O MP acompanhou a acusação particular por entender que os factos estavam suficientemente indiciados com base nas declarações do assistente e da sua mulher.
Apesar disso, já em sede de inquérito, o arguido negou e esclareceu que já não era vizinho do assistente (conforme alegado na acusação particular) desde finais de Fevereiro de 2020.
Não conformado com a acusação que foi deduzida contra si, o arguido requereu a abertura de instrução, tendo arrolado como suas testemunhas, entre outras, as abaixo indicadas que foram ouvidas pelo Tribunal:
- CC, a sua irmã que é vizinha do assistente e com quem viveu até ir morar com a sua companheira (que em síntese esclareceu que o seu irmão mudou de casa para ir viver com a companheira, em Fevereiro de 2020 e que no período do confinamento o mesmo nunca a visitou; negou que o seu irmão fizesse barulhos e disse que nunca o ouviu insultar o vizinho);
- DD, companheira do arguido, (que disse que após o confinamento, em Julho de 2020, foi a primeira vez, que ela e o seu companheiro foram a casa da sua cunhada e que, nessa altura o arguido saiu de casa para ir à garagem e ouviu aquele dizer: "Ó Boby! Tens saudades minhas?")
O arguido requereu a junção aos autos de uma gravação onde se ouve apenas as expressões "Ó Boby! Tens saudades minhas?", o que foi deferido pelo MM0 JIC.
O MMº Juiz a quo proferiu despacho de não pronúncia por considerar que não tinham ficado suficientemente indiciados os factos descritos na acusação, uma vez que que testemunhas ouvidas em sede de instrução negaram que o arguido continuasse a ser vizinho do assistente, desde finais de Fevereiro de 2020 e que, depois disso, se deslocasse muitas vezes à antiga morada e, ainda, pelo facto de no inquérito, o assistente e a sua mulher não terem conseguido concretizado no tempo as eventuais expressões insultuosas proferidas pelo arguido.
Não conformado, o assistente recorreu do despacho de não pronúncia, alegando em síntese:
- que a acusação particular não era nula;
- que tinha ficado suficiente indiciado que, no dia 12/07/2020, o arguido se dirigiu para o assistente, chamando-lhe Boby;
- que o despacho recorrido incorreu em erro de julgamento, nomeadamente, erro da apreciação da prova;
- que o despacho de não pronúncia não está fundamentado;
- que a expressão " Boby" é um termo que preenche o crime de injúria, p e p pelo art. 181° do Cód. Penal.

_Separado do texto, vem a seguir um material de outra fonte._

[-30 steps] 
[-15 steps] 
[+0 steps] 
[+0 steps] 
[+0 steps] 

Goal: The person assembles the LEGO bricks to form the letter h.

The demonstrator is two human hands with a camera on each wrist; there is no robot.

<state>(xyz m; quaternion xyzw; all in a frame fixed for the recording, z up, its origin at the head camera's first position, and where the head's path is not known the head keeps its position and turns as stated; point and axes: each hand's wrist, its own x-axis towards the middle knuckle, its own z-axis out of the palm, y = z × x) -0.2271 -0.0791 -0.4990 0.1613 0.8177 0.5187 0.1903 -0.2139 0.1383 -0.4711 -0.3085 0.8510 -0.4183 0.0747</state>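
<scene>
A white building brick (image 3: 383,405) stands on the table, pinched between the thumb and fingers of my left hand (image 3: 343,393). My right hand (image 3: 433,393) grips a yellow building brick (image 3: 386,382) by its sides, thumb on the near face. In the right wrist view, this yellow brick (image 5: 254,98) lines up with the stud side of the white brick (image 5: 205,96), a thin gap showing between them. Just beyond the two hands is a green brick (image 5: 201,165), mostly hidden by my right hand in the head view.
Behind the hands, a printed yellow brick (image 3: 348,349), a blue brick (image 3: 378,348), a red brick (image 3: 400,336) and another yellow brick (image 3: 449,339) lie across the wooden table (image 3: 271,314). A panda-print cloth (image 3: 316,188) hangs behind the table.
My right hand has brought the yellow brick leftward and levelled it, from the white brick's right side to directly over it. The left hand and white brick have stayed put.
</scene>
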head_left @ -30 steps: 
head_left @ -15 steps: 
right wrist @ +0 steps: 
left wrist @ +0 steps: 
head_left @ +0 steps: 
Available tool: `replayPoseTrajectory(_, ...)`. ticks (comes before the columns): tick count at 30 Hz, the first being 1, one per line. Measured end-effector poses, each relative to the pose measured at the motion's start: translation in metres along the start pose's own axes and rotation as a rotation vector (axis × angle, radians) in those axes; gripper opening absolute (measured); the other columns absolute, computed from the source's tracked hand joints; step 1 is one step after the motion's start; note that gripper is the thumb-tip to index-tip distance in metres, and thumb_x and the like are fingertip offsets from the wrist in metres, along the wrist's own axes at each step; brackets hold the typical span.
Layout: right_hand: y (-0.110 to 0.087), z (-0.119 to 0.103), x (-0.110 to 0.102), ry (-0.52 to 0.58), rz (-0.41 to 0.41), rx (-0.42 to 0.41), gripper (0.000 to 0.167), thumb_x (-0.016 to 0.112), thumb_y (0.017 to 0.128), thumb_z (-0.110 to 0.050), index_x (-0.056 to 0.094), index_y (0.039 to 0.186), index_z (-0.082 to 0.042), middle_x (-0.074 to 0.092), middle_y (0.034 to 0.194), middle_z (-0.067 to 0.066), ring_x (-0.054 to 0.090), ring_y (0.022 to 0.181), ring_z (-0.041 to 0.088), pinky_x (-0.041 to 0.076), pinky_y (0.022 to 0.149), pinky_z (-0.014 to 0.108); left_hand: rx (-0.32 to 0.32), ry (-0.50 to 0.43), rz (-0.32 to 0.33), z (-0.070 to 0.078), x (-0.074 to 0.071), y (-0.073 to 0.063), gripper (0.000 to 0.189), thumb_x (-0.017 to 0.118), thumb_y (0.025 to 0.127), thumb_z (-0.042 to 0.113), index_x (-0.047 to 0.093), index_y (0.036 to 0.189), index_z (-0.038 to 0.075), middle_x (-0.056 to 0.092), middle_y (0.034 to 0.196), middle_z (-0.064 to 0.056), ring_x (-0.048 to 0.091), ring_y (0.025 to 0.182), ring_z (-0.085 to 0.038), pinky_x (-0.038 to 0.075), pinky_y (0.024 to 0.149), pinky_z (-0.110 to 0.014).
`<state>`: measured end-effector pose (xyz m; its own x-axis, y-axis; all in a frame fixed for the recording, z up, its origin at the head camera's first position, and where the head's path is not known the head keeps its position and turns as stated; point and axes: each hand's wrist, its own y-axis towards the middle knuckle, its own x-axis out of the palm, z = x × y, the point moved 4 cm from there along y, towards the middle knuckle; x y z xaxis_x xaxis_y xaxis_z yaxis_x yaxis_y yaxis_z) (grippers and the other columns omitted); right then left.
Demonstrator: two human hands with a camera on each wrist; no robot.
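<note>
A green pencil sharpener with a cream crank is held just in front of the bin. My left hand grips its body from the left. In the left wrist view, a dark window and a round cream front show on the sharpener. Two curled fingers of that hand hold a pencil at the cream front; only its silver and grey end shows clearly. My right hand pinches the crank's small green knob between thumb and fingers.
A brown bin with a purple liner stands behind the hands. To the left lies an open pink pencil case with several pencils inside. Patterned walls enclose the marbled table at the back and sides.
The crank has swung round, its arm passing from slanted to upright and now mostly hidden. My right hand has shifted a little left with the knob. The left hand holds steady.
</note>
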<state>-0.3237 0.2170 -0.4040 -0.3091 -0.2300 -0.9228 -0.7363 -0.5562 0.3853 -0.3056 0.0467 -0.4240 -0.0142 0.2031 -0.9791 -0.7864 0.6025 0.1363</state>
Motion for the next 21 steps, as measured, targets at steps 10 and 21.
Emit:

Apreciando o recurso é patente que a acusação particular não foi declarada nula.
O que se entendeu é que a falta de concretização no tempo das expressões descritas em 4, 5 e 6 da acusação particular e o facto de se ter demonstrado que o arguido não é vizinho do assistente desde Fevereiro de 2020 e que visitou pela primeira vez, em Julho de 2020, a irmã, retiram a maior probabilidade da acusação ser dada como provada.
Também é manifesto que as nulidades das sentenças não são aplicáveis no caso em apreço mas apenas as nulidades previstas no art. 283°, n° 3 do CPP, por força do disposto no art. 308°, n° 2 do CPP e a nulidade prevista no art. 309° do Cód. Penal.
Entende-se, também, que o despacho de não pronúncia está fundamentado.
Resta saber se este despacho violou o disposto no art. 307° e 308° e o art. 205° da CRP.
Para se proferir despacho de pronúncia torna-se necessário considerar mais provável a condenação do arguido do que a sua absolvição.
Ora, se a versão dos acontecimentos descritos na acusação particular é confirmada pelo depoimento do assistente e da sua mulher, os depoimentos destes são infirmados pelas declarações do arguido e pelo depoimento da irmã e pela companheira do arguido.
Importa, ainda, verificar que o episódio ocorrido no dia 12/07/2020, aparentemente coincidente com a gravação que o arguido apresento e com o depoimento prestado pela companheira do arguido não coincide com o texto da acusação particular, designadamente no ponto 7o da acusação.
Para se dar como suficientemente indiciado o que o recorrente pretende (melhor descrito no ponto 21 das conclusões do recurso) teria de ser comunicado à defesa uma alteração não substancial de factos, o que não foi feito requerido nem efectuado oficiosamente.
Para além disso, para ser proferido despacho de pronúncia tinha de se considerar como suficiente para preencher o crime de injúria, o facto de o arguido apelidar o assistente de "Boby".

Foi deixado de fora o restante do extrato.